→ EXERCISE
Count how many lines hold "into" in the records, and respond with that number by itself.

(DATA FOR ANALYSIS begins)

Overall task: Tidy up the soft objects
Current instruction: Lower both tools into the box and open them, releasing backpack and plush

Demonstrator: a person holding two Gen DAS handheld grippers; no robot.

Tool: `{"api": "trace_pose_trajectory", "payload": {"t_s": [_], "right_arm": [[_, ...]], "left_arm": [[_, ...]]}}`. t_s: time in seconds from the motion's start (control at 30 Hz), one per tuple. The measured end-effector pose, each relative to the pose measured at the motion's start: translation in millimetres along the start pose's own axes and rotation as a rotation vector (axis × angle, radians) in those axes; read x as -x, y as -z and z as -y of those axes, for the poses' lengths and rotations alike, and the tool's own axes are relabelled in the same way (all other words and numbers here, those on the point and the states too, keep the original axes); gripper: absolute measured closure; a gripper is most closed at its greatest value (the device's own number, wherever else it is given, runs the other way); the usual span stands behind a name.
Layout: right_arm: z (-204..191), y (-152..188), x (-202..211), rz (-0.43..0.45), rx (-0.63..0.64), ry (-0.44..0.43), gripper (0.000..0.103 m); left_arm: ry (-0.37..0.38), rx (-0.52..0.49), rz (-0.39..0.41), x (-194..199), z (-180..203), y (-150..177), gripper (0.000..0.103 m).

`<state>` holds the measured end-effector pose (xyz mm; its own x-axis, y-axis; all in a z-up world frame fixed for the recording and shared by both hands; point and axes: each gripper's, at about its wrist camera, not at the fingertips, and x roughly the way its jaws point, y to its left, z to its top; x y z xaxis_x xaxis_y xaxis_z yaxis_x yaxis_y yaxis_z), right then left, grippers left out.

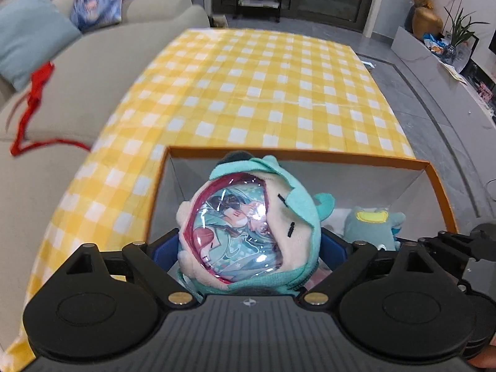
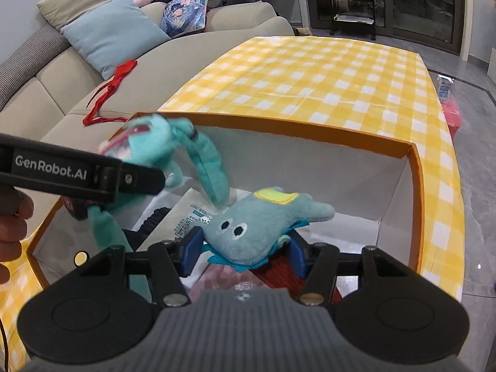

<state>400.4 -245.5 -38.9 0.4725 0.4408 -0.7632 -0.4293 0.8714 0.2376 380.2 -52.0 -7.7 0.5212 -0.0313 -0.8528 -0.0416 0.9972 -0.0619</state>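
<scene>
Two grippers work over one orange-rimmed box (image 2: 310, 135) at the near edge of the yellow checked table (image 1: 263, 93); beyond the box's far wall the cloth lies bare, sofa (image 1: 62, 77) along the left. Left gripper (image 1: 249, 248): fingers clamped on the teal plush pouch (image 1: 245, 223), held above the box's left part, window side up. Right gripper (image 2: 243, 252): blue pads (image 2: 192, 252) apart, flanking the grey-blue plush (image 2: 257, 226) lying inside the box; contact looks light, possibly none. Paper and dark cloth underneath.
</scene>
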Motion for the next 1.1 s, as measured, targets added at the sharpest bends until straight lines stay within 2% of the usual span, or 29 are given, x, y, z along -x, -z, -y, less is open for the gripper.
{"api": "trace_pose_trajectory", "payload": {"t_s": [0.1, 0.3, 0.37, 0.43, 0.47, 0.57, 0.87, 1.0, 1.1], "right_arm": [[0.3, -0.3, 1.5, 0.003, -0.001, 0.000, 0.045], [-0.6, -0.7, 2.6, 0.004, 0.004, 0.015, 0.046], [-1.3, -1.2, 5.8, 0.014, 0.012, 0.018, 0.043], [-1.4, -1.9, 10.4, 0.032, 0.004, 0.028, 0.021], [-1.2, -2.5, 13.8, 0.046, 0.003, 0.025, 0.014], [-1.5, -3.9, 20.9, 0.069, -0.001, 0.036, 0.003], [-14.6, -7.4, 43.8, 0.096, -0.064, 0.082, 0.003], [-27.8, -4.9, 53.9, 0.091, -0.062, 0.106, 0.003], [-40.6, 0.4, 65.1, 0.073, -0.013, 0.119, 0.003]], "left_arm": [[0.054, 0.015, -0.020, 0.3, -4.0, 0.0, 0.000], [0.085, 0.014, -0.010, 13.4, -4.8, -3.5, 0.000], [0.095, 0.021, -0.009, 17.9, -5.2, -4.7, 0.000], [0.104, 0.026, -0.002, 21.3, -5.9, -6.2, 0.000], [0.107, 0.026, -0.004, 22.0, -6.0, -7.1, 0.000], [0.114, 0.044, -0.007, 25.8, -6.7, -7.4, 0.000], [0.147, 0.044, -0.007, 51.2, -7.2, -5.1, 0.000], [0.151, 0.044, 0.011, 70.5, -10.9, -2.1, 0.000], [0.149, 0.045, 0.037, 84.8, -17.2, 4.2, 0.000]]}}
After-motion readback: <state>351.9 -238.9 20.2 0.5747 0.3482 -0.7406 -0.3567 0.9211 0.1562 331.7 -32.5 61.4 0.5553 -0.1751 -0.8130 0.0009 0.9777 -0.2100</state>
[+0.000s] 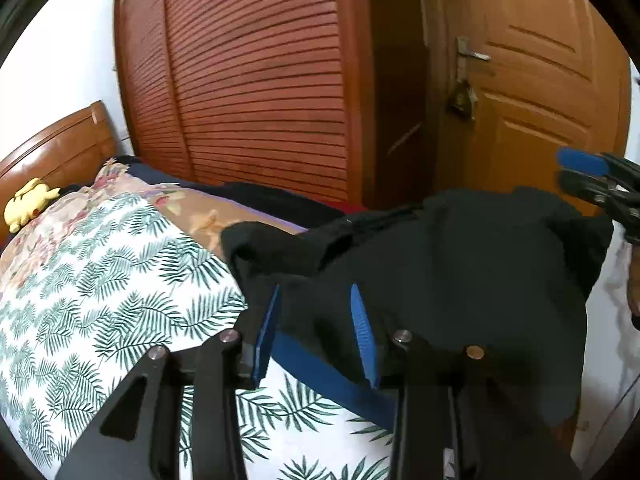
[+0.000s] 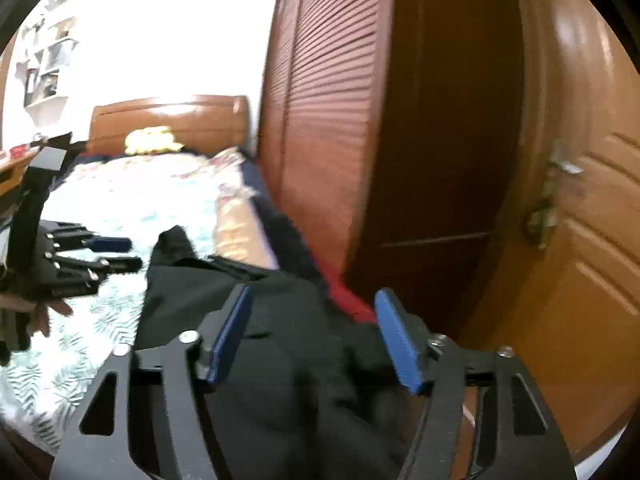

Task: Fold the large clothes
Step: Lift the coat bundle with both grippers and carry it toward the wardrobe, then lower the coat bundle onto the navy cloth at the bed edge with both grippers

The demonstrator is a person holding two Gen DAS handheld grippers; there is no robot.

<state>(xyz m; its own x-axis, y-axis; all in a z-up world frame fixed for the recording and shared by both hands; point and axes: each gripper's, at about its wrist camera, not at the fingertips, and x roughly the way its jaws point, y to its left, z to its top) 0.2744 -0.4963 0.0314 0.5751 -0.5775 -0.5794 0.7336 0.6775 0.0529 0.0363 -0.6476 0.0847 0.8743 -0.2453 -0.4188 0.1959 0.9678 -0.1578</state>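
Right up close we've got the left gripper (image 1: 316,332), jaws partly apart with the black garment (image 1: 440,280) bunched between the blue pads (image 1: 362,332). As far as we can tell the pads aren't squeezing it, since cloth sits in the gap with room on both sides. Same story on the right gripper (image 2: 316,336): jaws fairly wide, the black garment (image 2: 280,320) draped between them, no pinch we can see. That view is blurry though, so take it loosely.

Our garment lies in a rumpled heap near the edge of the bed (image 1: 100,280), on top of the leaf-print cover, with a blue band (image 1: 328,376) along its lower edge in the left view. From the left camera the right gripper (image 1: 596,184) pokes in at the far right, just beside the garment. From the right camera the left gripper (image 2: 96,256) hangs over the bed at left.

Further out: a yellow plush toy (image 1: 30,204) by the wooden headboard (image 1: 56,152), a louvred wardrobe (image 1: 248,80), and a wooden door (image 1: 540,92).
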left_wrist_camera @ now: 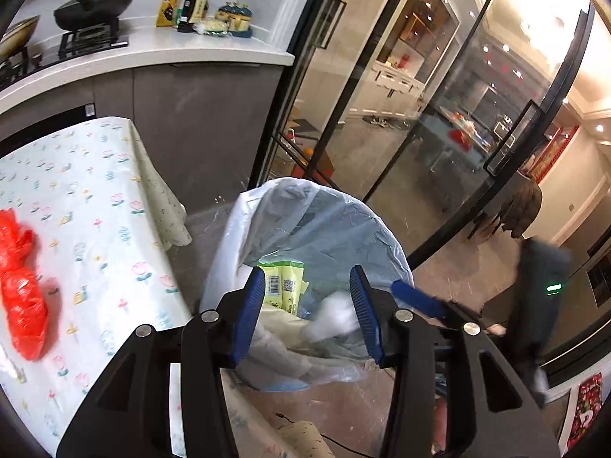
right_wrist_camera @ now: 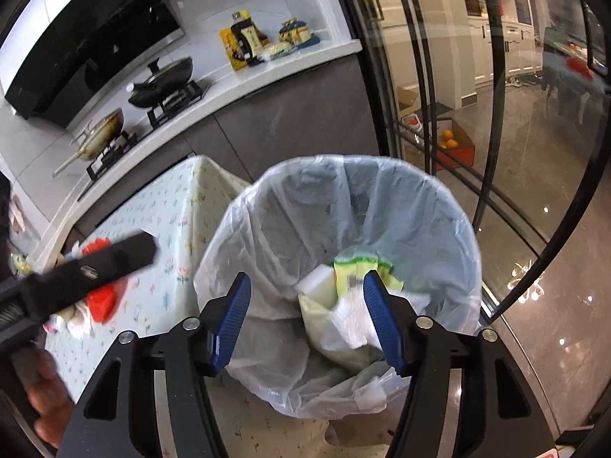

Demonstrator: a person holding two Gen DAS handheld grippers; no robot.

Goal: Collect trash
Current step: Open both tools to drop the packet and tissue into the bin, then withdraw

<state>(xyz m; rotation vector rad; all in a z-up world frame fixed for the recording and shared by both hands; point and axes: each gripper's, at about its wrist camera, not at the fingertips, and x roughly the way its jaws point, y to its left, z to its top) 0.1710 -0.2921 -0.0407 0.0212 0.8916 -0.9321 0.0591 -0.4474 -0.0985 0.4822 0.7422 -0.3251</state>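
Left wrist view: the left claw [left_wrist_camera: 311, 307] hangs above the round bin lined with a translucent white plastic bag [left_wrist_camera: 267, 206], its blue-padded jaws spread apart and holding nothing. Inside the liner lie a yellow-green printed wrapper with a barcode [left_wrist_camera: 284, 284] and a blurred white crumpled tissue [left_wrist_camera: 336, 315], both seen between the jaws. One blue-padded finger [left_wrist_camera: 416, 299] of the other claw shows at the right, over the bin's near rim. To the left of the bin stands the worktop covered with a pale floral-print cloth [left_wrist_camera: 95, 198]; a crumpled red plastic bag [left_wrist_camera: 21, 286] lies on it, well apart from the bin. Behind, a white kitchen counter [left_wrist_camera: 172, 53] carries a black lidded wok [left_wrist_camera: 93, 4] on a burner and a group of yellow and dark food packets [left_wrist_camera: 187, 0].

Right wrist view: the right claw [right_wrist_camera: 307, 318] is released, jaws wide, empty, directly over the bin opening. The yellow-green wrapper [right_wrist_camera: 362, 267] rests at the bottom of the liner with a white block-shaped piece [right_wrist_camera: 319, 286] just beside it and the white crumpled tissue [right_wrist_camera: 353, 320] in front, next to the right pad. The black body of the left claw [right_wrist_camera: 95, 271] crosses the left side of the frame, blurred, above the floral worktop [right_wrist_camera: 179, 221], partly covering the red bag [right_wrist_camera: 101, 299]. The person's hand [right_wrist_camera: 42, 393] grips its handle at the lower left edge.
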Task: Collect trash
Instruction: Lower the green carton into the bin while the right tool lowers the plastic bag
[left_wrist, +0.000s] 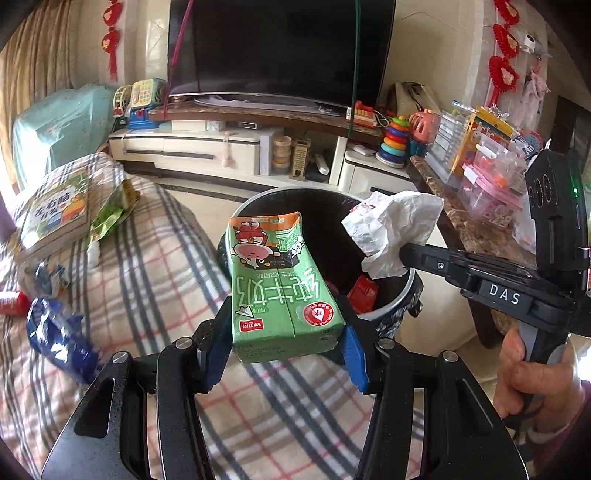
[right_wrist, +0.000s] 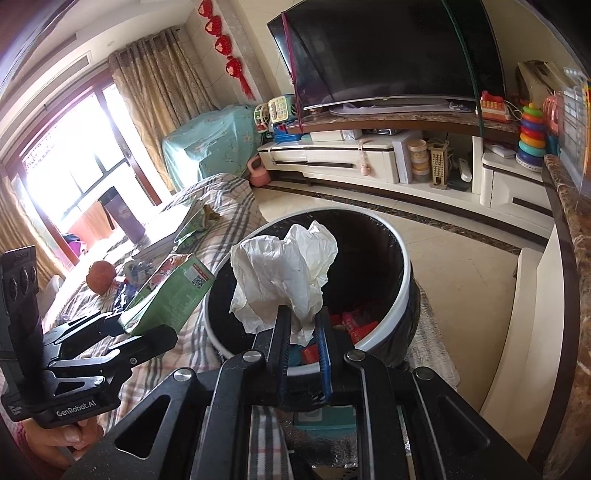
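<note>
Green and printed with a cartoon cow, the milk carton (left_wrist: 284, 288) is pinched at its near end between the blue pads of the left gripper (left_wrist: 286, 350), which is closed firmly on it and holds it tilted at the near-left rim of the trash bin (left_wrist: 391, 306). Just to its right, the right gripper (right_wrist: 301, 325) is clamped on a crumpled white paper wrapper (right_wrist: 284, 277), and that wad hangs directly over the bin's dark mouth. Round, with a pale rim and a black liner, the bin already has red packets (left_wrist: 364, 293) lying at the bottom. It stands on the floor against a low surface covered with a plaid cloth (left_wrist: 155, 273). On that cloth, to the left, lie a blue plastic bag (left_wrist: 59, 339), a children's book (left_wrist: 55, 218) and a green snack wrapper (left_wrist: 110, 214), all well apart from the bin. Farther off, a large dark television (left_wrist: 280, 48) sits on a long cream cabinet (left_wrist: 192, 147), with a rainbow stacking toy (left_wrist: 395, 140) at its right end. Red knot ornaments (right_wrist: 225, 48) hang on the wall near the gold curtains (right_wrist: 155, 110).
</note>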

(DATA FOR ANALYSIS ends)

→ RESPONSE AREA
3